Records from a collection
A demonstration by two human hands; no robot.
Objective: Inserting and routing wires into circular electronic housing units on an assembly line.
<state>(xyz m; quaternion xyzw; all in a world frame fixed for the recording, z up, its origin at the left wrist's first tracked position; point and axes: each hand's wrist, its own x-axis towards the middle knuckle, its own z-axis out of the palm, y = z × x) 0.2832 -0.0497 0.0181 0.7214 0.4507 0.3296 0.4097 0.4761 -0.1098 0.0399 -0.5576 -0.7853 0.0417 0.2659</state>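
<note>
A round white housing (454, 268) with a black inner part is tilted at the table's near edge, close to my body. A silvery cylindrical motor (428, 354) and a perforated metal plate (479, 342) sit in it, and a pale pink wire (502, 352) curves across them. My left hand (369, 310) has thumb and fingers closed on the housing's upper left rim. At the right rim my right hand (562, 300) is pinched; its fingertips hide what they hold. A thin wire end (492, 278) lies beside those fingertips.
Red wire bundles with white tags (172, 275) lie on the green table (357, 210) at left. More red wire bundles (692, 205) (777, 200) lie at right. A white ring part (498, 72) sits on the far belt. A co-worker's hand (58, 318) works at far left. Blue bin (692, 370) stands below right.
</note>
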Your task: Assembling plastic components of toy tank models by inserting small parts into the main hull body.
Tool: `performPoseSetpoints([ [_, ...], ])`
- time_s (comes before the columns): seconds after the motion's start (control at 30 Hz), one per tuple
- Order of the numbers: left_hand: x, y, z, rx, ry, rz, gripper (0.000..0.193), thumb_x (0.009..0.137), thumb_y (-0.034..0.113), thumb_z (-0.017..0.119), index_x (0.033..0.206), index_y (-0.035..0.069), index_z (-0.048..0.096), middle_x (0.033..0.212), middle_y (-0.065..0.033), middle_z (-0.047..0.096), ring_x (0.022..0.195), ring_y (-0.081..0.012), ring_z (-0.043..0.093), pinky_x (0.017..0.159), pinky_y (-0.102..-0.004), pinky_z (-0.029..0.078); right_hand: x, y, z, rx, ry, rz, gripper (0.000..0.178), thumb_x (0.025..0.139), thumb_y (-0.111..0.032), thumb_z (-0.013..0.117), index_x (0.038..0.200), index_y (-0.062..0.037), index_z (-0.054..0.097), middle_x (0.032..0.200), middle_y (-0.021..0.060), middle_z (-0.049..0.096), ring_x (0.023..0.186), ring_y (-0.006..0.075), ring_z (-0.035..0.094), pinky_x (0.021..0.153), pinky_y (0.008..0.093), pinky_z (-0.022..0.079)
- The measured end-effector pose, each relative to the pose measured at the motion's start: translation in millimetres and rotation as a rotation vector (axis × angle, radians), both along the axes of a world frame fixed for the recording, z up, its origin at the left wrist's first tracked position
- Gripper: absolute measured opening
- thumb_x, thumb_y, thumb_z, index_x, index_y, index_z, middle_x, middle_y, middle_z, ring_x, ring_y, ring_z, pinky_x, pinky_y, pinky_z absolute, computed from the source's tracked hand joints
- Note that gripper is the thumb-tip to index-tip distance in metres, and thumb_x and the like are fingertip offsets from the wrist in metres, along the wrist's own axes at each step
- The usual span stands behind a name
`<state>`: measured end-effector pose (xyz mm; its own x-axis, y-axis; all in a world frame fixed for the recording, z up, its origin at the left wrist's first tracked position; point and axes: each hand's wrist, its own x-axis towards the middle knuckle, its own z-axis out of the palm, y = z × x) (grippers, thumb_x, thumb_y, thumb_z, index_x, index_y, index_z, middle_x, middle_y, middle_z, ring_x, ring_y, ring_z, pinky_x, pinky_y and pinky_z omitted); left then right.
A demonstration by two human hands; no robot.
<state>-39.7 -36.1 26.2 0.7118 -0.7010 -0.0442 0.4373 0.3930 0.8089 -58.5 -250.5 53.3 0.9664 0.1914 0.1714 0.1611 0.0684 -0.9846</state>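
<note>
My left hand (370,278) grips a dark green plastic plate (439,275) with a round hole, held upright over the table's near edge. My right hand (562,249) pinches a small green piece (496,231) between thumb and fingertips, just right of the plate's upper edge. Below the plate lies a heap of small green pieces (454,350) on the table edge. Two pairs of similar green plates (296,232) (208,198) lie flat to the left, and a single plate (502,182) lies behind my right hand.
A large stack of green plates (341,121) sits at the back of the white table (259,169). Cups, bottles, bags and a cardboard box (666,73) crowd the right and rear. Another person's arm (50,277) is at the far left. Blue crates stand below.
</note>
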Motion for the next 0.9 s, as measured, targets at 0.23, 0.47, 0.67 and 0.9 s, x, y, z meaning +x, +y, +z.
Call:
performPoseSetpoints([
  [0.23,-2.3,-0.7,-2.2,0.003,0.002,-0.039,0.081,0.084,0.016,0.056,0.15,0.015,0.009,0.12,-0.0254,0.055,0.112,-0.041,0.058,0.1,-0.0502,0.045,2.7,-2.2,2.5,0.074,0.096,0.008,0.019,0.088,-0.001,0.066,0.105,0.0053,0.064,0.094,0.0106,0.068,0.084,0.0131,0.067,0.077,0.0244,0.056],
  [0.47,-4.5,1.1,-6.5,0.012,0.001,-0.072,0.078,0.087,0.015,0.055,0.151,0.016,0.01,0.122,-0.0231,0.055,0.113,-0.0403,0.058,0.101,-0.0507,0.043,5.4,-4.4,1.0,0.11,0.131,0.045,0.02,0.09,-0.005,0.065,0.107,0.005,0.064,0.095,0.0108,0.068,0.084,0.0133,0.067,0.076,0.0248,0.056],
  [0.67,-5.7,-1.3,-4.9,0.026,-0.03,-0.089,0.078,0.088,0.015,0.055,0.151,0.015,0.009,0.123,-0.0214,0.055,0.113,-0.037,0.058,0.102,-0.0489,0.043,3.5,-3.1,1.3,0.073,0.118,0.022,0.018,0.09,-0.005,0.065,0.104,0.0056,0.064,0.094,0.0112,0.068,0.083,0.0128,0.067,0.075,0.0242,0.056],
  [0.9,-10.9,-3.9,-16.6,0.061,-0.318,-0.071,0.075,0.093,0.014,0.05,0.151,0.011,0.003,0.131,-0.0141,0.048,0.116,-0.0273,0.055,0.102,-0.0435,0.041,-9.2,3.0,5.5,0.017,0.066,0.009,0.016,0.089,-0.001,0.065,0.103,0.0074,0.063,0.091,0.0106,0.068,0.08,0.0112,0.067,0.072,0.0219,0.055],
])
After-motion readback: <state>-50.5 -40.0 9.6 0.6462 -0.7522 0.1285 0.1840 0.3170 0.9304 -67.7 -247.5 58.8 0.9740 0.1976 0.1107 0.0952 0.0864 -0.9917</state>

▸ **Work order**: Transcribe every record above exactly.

▸ **Result**:
A demonstration by two human hands; no robot.
Objective: Inserting and routing wires into circular electronic housing units on an assembly line.
<state>(xyz m; quaternion xyzw; all in a world frame fixed for the recording, z up, its origin at the left wrist's first tracked position; point and axes: each hand's wrist, its own x-axis towards the middle knuckle, its own z-axis out of the palm, y = z × x) 0.2832 -0.0497 0.0181 0.7214 0.4507 0.3296 0.4097 0.4761 -0.1098 0.0399 -0.5576 -0.7853 0.0417 0.2659</state>
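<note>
A round white housing (454, 268) with a black inner part is tilted at the table's near edge, close to my body. A silvery cylindrical motor (428, 354) and a perforated metal plate (479, 342) sit in it, and a pale pink wire (502, 352) curves across them. My left hand (369, 310) has thumb and fingers closed on the housing's upper left rim. At the right rim my right hand (562, 300) is pinched; its fingertips hide what they hold. A thin wire end (492, 278) lies beside those fingertips.
Red wire bundles with white tags (172, 275) lie on the green table (357, 210) at left. More red wire bundles (692, 205) (777, 200) lie at right. A white ring part (498, 72) sits on the far belt. A co-worker's hand (58, 318) works at far left. Blue bin (692, 370) stands below right.
</note>
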Your task: Assembling plastic components of toy tank models by inserting small parts into the main hull body.
Tool: `performPoseSetpoints([ [_, ...], ])`
- time_s (comes before the columns): seconds after the motion's start (control at 30 Hz), one per tuple
- Order of the numbers: left_hand: x, y, z, rx, ry, rz, gripper (0.000..0.193), thumb_x (0.009..0.137), thumb_y (-0.034..0.113), thumb_z (-0.017..0.119), index_x (0.033..0.206), index_y (-0.035..0.069), index_z (-0.048..0.096), middle_x (0.033..0.212), middle_y (-0.065..0.033), middle_z (-0.047..0.096), ring_x (0.022..0.195), ring_y (-0.081..0.012), ring_z (-0.043..0.093), pinky_x (0.017..0.159), pinky_y (-0.102..-0.004), pinky_z (-0.029..0.078); right_hand: x, y, z, rx, ry, rz, gripper (0.000..0.178), thumb_x (0.025..0.139), thumb_y (-0.111..0.032), thumb_z (-0.013..0.117), index_x (0.038..0.200), index_y (-0.062..0.037), index_z (-0.054..0.097), middle_x (0.032..0.200), middle_y (-0.021..0.060), middle_z (-0.049..0.096), ring_x (0.023..0.186), ring_y (-0.006..0.075), ring_z (-0.035..0.094), pinky_x (0.021..0.153), pinky_y (0.008..0.093), pinky_z (-0.022..0.079)
- The measured end-effector pose, each relative to the pose measured at the motion's start: translation in millimetres and rotation as a rotation vector (axis × angle, radians), both along the axes of a world frame fixed for the recording, z up, its origin at the left wrist's first tracked position
- Gripper: absolute measured opening
- thumb_x, thumb_y, thumb_z, index_x, index_y, index_z, middle_x, middle_y, middle_z, ring_x, ring_y, ring_z, pinky_x, pinky_y, pinky_z absolute, computed from the source's tracked hand joints
- Note that gripper is the thumb-tip to index-tip distance in metres, and thumb_x and the like are fingertip offsets from the wrist in metres, along the wrist's own axes at each step
- The usual span stands behind a name
`<state>`: measured end-effector pose (xyz mm; its own x-axis, y-axis; all in a world frame fixed for the recording, z up, its origin at the left wrist's first tracked position; point and axes: each hand's wrist, its own x-axis towards the middle knuckle, its own z-axis out of the palm, y = z × x) (grippers, thumb_x, thumb_y, thumb_z, index_x, index_y, index_z, middle_x, middle_y, middle_z, ring_x, ring_y, ring_z, pinky_x, pinky_y and pinky_z omitted); left then right.
A demonstration by two human hands; no robot.
<state>-39.7 -36.1 26.2 0.7118 -0.7010 -0.0442 0.4373 0.3930 0.8089 -58.5 -250.5 53.3 0.9664 0.1914 0.1714 0.1611 0.0684 -0.9846</state>
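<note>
My left hand (370,278) grips a dark green plastic plate (439,275) with a round hole, held upright over the table's near edge. My right hand (562,249) pinches a small green piece (496,231) between thumb and fingertips, just right of the plate's upper edge. Below the plate lies a heap of small green pieces (454,350) on the table edge. Two pairs of similar green plates (296,232) (208,198) lie flat to the left, and a single plate (502,182) lies behind my right hand.
A large stack of green plates (341,121) sits at the back of the white table (259,169). Cups, bottles, bags and a cardboard box (666,73) crowd the right and rear. Another person's arm (50,277) is at the far left. Blue crates stand below.
</note>
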Motion for the next 0.9 s, as measured, targets at 0.23, 0.47, 0.67 and 0.9 s, x, y, z meaning +x, +y, +z.
Call:
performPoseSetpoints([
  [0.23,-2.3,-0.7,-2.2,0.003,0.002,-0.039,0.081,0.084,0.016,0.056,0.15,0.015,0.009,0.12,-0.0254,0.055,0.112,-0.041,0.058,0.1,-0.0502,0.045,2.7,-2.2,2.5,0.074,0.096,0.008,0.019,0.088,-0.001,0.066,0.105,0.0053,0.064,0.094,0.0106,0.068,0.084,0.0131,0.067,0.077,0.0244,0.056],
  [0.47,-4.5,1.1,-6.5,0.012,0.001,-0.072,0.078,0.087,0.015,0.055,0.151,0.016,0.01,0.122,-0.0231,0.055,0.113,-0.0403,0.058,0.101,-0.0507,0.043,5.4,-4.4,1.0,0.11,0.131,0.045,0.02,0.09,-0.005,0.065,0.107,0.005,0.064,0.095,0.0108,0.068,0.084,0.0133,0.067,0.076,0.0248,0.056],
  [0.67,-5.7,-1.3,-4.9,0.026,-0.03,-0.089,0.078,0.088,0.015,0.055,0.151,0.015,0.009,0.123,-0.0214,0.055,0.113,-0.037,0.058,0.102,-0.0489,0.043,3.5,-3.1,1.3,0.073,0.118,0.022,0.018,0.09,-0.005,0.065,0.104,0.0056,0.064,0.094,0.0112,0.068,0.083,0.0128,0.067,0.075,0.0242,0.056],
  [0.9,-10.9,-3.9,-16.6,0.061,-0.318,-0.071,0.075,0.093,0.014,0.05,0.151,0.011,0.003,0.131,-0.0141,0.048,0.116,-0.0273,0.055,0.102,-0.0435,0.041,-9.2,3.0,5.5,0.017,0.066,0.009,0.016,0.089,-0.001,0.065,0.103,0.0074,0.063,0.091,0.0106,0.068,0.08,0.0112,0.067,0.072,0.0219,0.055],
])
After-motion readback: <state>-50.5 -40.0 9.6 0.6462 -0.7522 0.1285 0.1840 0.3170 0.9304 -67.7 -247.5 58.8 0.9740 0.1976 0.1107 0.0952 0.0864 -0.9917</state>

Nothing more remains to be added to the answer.